Great Mysteries And Myths – Series 1 Episode 5 The Tutankhamun Mystery
Saturday September 30 at 4:30pm AEST
“At first 1 could see nothing, the hot air escaping from the chamber causing the candle flame to flicker, but presently, as my eyes grew accustomed to the light, details of the room within emerged slowly from the mist, strange animals, statues and gold – everywhere the glint of gold”. With these words, Howard Carter described his first glimpse into the tomb of Tutankhamun, the greatest archaeological discovery ever made.

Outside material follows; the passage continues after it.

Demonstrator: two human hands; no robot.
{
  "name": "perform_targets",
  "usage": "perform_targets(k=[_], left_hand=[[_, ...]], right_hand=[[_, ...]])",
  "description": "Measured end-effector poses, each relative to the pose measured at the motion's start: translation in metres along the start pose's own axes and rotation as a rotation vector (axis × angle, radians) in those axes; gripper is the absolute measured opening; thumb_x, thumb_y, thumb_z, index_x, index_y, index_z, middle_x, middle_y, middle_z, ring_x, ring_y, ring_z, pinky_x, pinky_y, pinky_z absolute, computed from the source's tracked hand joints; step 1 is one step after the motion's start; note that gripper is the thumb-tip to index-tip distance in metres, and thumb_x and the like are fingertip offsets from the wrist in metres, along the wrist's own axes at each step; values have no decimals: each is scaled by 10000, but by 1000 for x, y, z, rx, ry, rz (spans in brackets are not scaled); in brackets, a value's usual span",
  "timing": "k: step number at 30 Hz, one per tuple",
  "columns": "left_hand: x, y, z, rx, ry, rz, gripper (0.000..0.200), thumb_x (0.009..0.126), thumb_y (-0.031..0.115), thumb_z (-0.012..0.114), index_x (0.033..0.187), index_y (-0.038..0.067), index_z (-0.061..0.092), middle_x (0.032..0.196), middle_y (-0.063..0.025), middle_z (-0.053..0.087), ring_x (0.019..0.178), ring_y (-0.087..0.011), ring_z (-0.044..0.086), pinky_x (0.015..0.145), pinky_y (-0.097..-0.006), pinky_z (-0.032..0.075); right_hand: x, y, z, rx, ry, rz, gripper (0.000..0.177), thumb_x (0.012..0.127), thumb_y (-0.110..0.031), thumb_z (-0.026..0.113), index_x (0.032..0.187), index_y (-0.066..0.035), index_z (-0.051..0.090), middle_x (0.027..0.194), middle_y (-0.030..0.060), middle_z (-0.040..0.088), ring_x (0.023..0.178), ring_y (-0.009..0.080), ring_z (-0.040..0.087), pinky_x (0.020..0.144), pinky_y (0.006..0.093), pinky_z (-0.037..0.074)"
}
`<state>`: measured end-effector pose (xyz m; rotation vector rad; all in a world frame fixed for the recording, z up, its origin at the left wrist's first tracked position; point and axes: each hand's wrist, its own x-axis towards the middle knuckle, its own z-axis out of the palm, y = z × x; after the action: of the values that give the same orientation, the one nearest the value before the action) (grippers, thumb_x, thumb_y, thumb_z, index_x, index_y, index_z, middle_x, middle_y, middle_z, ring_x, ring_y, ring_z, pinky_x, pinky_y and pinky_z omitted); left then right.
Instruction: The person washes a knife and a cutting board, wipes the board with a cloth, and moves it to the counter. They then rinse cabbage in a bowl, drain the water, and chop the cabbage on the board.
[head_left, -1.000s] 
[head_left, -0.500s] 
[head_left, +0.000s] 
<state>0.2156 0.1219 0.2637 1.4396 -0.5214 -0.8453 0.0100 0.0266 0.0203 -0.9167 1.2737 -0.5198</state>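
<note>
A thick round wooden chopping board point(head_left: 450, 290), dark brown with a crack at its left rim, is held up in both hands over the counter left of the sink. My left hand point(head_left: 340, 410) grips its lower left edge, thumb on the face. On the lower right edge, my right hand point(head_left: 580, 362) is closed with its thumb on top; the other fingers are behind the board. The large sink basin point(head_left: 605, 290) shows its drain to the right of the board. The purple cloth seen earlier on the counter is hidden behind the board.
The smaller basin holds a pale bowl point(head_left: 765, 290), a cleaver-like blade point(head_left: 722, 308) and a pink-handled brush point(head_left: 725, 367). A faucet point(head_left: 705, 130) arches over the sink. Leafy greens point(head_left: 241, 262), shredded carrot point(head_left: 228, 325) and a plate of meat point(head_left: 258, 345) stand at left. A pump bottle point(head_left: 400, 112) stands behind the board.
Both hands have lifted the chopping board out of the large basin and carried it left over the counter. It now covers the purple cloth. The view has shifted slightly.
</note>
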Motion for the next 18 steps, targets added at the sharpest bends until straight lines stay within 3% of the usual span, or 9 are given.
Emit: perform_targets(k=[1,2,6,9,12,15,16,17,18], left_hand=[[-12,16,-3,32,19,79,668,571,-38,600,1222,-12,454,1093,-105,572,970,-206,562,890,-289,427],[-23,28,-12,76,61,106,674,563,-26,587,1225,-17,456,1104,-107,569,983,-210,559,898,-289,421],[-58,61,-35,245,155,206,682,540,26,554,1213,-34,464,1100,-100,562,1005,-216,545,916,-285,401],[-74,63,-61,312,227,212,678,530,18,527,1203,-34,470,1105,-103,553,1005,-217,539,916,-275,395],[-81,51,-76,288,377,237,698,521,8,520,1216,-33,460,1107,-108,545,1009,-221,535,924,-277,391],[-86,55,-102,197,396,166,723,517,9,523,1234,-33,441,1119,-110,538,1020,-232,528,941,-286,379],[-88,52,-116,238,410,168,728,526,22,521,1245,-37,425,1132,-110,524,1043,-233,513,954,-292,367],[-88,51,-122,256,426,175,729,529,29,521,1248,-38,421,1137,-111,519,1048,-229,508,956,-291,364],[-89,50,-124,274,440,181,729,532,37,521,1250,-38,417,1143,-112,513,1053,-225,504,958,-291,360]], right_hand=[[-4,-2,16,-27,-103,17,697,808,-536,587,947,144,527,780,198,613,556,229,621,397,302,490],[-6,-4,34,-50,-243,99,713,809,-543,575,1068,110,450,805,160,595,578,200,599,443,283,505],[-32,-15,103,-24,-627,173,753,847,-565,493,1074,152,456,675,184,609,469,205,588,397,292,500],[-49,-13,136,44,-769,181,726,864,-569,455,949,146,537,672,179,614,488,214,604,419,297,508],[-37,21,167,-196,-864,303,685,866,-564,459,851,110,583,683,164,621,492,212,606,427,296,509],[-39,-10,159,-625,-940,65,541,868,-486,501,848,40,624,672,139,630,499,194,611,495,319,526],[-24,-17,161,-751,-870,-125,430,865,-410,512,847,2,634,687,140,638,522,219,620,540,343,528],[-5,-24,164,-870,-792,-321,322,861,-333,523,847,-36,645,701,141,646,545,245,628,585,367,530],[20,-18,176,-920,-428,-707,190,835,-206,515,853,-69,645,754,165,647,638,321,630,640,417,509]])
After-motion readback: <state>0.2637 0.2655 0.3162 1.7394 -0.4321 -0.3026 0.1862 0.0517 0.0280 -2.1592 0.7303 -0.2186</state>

Nothing before or since has equalled the splendour and magnificence of the tomb he had uncovered in Egypt’s Valley of the Kings. But the Pharaoh’s tomb hid a darker secret which was to claim the lives of twenty-one victims.
Museum Diaries – Series 1 Episode 6 Ancient Egypt Mummified
Saturday September 30 at 5pm
Museum Diaries follows Rae Ostman, the Managing Director of the ROM’s Centre for Ancient Cultures, and Kiron Mukherjee, ROMKids Studio Assistant, as they plan, prep and execute an Ancient Egypt Weekend at the ROM. Various curators, preparators, interns and conservators are all involved in bringing together dynamic exhibits for this once a year affair.
Museum Diaries accompanies one of the ROM’s Educators and Egyptologists, Gayle Gibson, as she delves further into the results of a CT Scan performed on the ROM’s beautiful 3000 year-old mummy, Djedmaatesankh. Gayle visits the medical technician who was involved with the original scans and the painful causes of Djedmaatesankh’s death are revealed.